In a presentation that I gave recently, I noticed that some of the participants never heard of static code blocks before. Static code blocks let you execute something at class loading time (assign a value for example). They are like “Class-Constructors”. In this example i created a @Default-Configuration-annotation.

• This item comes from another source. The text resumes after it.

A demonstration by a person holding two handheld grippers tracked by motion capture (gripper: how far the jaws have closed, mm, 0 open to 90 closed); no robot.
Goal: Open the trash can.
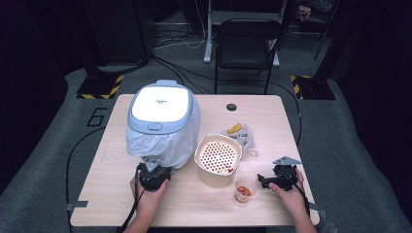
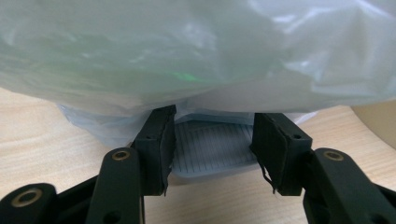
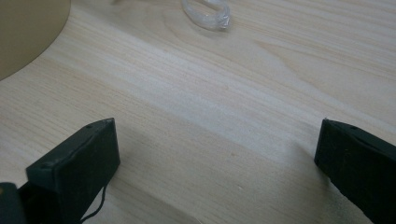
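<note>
A pale-blue pedal bin (image 1: 160, 121) with a white lid and a clear plastic liner stands at the table's left. My left gripper (image 1: 153, 167) is at its front base. In the left gripper view the jaws of the left gripper (image 2: 215, 119) sit on either side of the ridged foot pedal (image 2: 212, 147), pads against its two edges, with the liner (image 2: 196, 51) bulging above. My right gripper (image 1: 265, 181) rests near the front right, pointing left toward a small clear cup (image 1: 244, 190) of orange-red food. The right gripper (image 3: 217, 126) is wide open over bare wood.
A beige perforated basket (image 1: 218, 160) stands mid-table, its wall (image 3: 23, 32) at the right gripper view's top left. Behind it lies a plastic bag (image 1: 239, 134) holding something yellow, with its loop (image 3: 208, 14) on the wood. A black chair (image 1: 245, 43) stands beyond the table.
</note>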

Once the Application was loaded, the static code block was looking for the annotation and set the default configuration (a property-file)

The annotation:

@Qualifier
@Retention(RetentionPolicy.RUNTIME)
@Target({ TYPE, METHOD, FIELD, PARAMETER })
public @interface DefaultConfiguration {
}

The annotated method:

public class Configurator {

  public void setConfigTest() {
    AppConfig.loadProperties("ConfigTest.properties");
  }

  public void setConfigDev() {
    AppConfig.loadProperties("ConfigDev.properties");
  }

  @DefaultConfiguration
  public void setConfigProduction() {
    AppConfig.loadProperties("ConfigProduction.properties");
  }
}

The configuriation entry point of the application:

public class AppConfig {

  private static Properties properties;

  static {
    AppConfig.initDefaultConfig();
  }

  private static void initDefaultConfig() {
    Configurator configurator = new Configurator();
    Method[] methods = configurator.getClass().getMethods();

    for (Method method : methods) {
      DefaultConfiguration annos = method.getAnnotation(DefaultConfiguration.class);

      if (annos != null) {
        try {
	  method.invoke(configurator);
	  break;

	} catch (Exception e) {
	  ExceptionHandler.handleException(e, AppConfig.class);
        }
      }
    }	
  }

  protected static void loadProperties(String fileName) {
  (...)
  }
}

The only pitfall you face: If you have more than one static code block, the execution order is the same as the order in the code.